Early July 16 while out on a game drive guests from Richard’s Camp spotted Hugo, Mara Elephant Project’s largest bull collared elephants, with a fresh arrow wound in his side. The call came in to MEP and we immediately dispatched a ranger unit nearby to assess the situation. When the team caught up with Hugo they spotted the arrow shaft protruding from his belly on his right side. By this time the Kenya Wildlife Service vet, Dr. Limo, supported by the David Sheldrick Wildlife Trust Mara Mobile Vet Unit had been informed of the injury and advised our ranger team to monitor Hugo until he could arrive.
Here is the side view of Hugo’s arrow wound on his lower side.
This gives an interesting perspective from the front to demonstrate just how much the arrow is sticking out of his left side.
The rangers followed Hugo in the meantime, keeping a close eye on the elephant while they waited for Dr. Limo (pictured left) and his team to arrive. During this time rangers, using the Save The Elephants tracking app, replayed Hugo’s movements from the night before. They suspect that the injury was sustained when he strayed close to outlying homesteads near Mararienta. When Dr. Limo arrived, the teams took up their positions and the dart went in and we waited for Hugo to go under anesthesia.
Dr. Limo at work on Hugo.
In all, it took 11 minutes for the big bull to finally collapse; however, he landed awkwardly, and the team had to help him onto his side (which was no small feat) so that the vet could safely access and treat the wound. At this point, it was a team effort. While Dr. Limo was retrieving the barbed arrow head, his team of vets were monitoring Hugo’s breathing and MEP rangers were dousing him in water to keep him cool.
Once the arrow head was removed and the wound treated, Dr. Limo administered the antidote and Hugo successfully got to his feet. It is always the most stressful part of the treatment, particularly with an elephant of Hugo’s age (estimated at 50-60 years) and size, but we didn’t need to worry as Hugo rose to his feet almost effortlessly (pictured right) and turned to give us all a short look as if in thanks before calmly continuing on his way across the plains as if nothing had happened.
Hugo after he’s gotten on his feet with his wound treated.
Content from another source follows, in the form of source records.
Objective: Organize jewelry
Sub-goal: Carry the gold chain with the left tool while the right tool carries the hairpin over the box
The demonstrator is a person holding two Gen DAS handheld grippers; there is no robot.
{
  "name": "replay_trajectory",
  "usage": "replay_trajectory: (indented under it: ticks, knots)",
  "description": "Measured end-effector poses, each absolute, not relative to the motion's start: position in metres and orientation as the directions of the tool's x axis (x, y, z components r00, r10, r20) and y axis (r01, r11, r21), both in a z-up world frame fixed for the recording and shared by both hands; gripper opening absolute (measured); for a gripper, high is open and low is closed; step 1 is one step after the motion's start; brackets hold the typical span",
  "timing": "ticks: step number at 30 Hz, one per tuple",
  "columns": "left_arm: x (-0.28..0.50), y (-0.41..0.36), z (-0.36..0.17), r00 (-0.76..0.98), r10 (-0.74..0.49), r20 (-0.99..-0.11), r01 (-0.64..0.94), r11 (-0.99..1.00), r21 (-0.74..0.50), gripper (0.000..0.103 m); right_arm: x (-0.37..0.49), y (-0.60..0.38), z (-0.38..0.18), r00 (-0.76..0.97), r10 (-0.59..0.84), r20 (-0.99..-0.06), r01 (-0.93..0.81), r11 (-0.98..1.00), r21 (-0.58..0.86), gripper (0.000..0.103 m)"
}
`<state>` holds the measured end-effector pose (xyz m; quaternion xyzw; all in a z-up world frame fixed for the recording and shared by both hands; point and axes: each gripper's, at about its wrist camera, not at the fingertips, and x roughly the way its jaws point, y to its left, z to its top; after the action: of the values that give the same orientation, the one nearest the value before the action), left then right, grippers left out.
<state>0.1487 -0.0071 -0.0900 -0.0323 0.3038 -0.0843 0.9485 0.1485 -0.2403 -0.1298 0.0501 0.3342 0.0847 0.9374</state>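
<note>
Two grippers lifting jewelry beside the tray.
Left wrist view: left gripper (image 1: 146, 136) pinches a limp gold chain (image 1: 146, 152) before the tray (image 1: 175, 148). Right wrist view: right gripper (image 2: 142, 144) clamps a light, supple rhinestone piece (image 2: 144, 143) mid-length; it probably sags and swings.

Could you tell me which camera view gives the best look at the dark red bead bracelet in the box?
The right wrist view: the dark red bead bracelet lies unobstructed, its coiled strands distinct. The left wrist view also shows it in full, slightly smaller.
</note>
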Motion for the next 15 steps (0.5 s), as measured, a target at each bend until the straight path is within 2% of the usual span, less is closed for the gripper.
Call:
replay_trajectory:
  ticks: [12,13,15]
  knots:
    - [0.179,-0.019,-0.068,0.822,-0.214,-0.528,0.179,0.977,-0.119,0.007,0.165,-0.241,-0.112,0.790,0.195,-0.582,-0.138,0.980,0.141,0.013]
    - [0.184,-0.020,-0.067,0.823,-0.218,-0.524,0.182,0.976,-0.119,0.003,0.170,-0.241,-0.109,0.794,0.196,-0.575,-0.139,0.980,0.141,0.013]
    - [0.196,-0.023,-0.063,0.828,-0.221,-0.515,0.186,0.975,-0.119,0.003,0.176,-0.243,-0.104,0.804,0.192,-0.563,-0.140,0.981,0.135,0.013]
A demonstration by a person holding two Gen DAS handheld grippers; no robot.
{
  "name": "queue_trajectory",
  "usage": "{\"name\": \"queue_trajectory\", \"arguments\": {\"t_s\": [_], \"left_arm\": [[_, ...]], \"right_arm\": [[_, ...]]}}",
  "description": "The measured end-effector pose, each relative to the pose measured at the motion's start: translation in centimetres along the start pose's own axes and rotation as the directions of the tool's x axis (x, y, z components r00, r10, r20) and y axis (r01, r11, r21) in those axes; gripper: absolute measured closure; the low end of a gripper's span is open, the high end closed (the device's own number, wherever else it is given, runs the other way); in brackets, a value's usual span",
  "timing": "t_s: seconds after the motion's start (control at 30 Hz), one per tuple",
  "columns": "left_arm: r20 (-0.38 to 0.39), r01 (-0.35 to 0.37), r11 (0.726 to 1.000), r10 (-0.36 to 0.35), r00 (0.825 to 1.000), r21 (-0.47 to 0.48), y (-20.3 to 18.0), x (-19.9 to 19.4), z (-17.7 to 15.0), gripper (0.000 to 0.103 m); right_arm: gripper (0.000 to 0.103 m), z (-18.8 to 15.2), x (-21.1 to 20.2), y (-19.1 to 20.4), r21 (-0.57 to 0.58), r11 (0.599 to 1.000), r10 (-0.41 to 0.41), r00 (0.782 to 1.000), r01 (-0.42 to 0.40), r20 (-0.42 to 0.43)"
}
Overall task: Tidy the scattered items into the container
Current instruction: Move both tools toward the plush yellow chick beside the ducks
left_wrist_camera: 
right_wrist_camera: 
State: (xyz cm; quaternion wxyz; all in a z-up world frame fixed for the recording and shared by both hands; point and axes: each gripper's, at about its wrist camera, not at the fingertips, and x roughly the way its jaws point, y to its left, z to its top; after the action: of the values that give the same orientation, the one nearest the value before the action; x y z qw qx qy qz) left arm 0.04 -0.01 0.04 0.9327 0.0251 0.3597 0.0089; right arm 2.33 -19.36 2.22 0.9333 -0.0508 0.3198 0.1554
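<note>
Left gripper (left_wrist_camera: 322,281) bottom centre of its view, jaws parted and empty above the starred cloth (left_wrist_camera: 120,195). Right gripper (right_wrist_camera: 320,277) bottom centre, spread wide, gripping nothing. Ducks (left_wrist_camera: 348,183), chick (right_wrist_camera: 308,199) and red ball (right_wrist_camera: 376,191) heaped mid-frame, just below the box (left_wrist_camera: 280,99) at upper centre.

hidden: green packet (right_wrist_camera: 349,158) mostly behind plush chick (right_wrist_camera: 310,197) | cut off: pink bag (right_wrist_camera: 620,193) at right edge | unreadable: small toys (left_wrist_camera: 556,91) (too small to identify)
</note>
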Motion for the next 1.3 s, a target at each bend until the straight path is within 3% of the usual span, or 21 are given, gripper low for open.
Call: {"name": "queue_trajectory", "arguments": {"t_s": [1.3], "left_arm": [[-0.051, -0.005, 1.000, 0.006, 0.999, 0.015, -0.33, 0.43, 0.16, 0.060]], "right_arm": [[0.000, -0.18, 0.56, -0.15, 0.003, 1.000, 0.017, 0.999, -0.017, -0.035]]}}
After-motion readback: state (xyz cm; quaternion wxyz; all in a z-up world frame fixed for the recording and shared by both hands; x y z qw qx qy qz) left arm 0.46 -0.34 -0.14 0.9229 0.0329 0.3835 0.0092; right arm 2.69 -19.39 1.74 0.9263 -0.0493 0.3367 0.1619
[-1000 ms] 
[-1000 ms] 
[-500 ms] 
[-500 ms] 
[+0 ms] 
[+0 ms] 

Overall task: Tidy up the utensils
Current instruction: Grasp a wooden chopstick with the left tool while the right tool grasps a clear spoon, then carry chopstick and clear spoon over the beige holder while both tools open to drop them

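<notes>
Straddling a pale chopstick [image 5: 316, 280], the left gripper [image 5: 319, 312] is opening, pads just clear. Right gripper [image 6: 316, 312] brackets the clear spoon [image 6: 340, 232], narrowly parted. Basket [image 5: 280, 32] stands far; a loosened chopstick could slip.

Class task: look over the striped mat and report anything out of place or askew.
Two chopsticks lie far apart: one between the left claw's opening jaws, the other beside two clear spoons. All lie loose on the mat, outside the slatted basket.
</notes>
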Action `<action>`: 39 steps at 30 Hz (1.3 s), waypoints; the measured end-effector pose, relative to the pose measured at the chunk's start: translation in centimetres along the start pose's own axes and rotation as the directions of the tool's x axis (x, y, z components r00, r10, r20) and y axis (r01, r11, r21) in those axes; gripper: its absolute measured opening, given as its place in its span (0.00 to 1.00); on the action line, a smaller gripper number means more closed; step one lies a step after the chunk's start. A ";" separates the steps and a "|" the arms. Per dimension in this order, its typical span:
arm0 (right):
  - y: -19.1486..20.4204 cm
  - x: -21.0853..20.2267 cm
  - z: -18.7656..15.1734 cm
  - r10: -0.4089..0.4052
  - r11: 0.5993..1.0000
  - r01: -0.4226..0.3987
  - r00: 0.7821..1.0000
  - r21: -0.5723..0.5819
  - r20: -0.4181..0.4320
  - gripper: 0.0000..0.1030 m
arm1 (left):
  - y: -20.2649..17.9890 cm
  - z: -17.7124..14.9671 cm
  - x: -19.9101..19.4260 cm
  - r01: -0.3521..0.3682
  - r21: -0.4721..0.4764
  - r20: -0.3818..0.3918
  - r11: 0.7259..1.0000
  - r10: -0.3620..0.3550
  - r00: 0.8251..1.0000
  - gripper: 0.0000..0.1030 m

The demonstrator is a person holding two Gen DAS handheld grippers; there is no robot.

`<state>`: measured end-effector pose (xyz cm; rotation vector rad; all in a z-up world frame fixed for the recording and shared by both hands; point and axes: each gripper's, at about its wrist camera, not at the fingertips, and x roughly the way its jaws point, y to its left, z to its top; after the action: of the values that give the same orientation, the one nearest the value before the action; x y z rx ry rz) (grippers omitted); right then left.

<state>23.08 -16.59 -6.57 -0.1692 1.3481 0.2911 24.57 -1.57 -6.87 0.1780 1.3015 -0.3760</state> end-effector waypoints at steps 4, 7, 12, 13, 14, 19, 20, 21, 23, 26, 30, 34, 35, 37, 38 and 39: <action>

This is the perfect example of how partnerships across the Mara ecosystem help save elephant lives. Hugo, being a MEP collared elephant, makes him an immediately recognizable, if not, iconic, elephant in the ecosystem that tourist camps often visit. Richard’s Camp, a MEP partner, is aware of the work we’re doing in the Mara to protect elephants and as soon as they saw he was injured, they knew just who to call. Dr. Limo, our partner vet, was available that day to treat Hugo along with MEP rangers who were nearby to monitor Hugo. It was all a perfect situation to ensure that MEP fulfilled its mission to protect elephants and conserve the greater Mara ecosystem.
We’re happy to report that on Friday, July 20, MEP dispatched a ranger patrol unit to go and check on Hugoand he looks to be recovering nicely. (pictured below)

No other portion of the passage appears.